Learn how to correctly recognize text from an image with tesseract and ocrfeeder.

Many of you must already know the optical character recognition (OCR) programs, if so, you have come across some that do not recognize characters typical of the Spanish language such as eñe, tílde among others (ñ, ó, ü).

Now thanks to tesseract and to the package tesseract-ocr-eng We will be able to recognize these characters and we will see how to treat certain images where the color or pixel levels are not correct.

First we must install the following programs:

tesseract-ocr
tesseract-ocr-eng
ocrfeeder

In Debian I advise you to install them without installing the recommended softwares:

sudo apt-get --no-install-recommends install ocrfeeder tesseract-ocr-spa tesseract-ocr

If we have an image (scanned document) in which the letter is legible, it will be possible to recognize the text in approximately 90% of the cases, the tables will not be recognized, if the image has 2 columns it will automatically recognize a column first and then the other to maintain the order of the text.

There are 2 ways to recognize the text, one through the command line in a terminal or through ocrfeeder, the latter will require more processing time:

Command line method:

tesseract "/entrada/fichero.jpg" "/salida/fichero.txt" -l spa -psm 3

For the conversion of multiple images we will use the following command:

cd /carpeta/imagenes find ./ -name "*.jpg" | sort | while read file; do tesseract "$file" "`basename "$file" | sed 's/\.[[:alnum:]]*$//'`.txt" -l spa -psm 3; done

To join the resulting text files in said folder we will use the following command with which the paragraphs will be joined correctly.

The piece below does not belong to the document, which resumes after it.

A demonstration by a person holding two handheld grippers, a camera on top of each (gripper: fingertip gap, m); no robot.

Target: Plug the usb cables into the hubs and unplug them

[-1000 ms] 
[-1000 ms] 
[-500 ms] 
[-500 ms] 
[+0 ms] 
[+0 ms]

cd /carpeta/imagenes find ./ -name "*.txt" | sort | while read file; do cat "$file" | sed 's|^$|##|g' | tr '\n' " " | tr '##' "\n" >> Texto-unido.txt; done

Method with ocrfeeder:
1- We open the ocrfeeder program.
2- We edit the engine by clicking on Tools - OCR Engines, select the esseract engine and click on edit, and where it says engine arguments, we change the script for this one:

$IMAGE $FILE -l spa -psm 3 > /dev/null 2> /dev/null; cat $FILE.txt; rm $FILE $FILE.txt

3- We import an image or a folder where there are several images.
4- We click on identify document, once the document is identified, you can manually select which parts of it will be images or text.
5- Before exporting the document we click on Edit - Edit page, we select the desired page, the most common is letter (letter).
6- To export the document we click on File - Export, we select the desired output format, if the document has images I advise you to use the odt or html format, if it is only text it is best to use the Plain Text (txt) format .

This does not end here because there are many photocopies whose quality is not adequate, to repair these we will use the gimp and the embossed filter (This process can be slow):
1- We open the image with the gimp.
2- We click on Filters - Distortions - Embossing, We select the bump map box, we adjust the azimuth levels to approximately 162,25, elevation to 88,73 and depth to 6 or 3. We save the image with 100% quality if it is jpg, in export - name.jpg.

Optionally you can adjust the white levels by clicking on Colors - Levels - auto.

DesdeLinux

Learn how to correctly recognize text in an image with tesseract and ocrfeeder.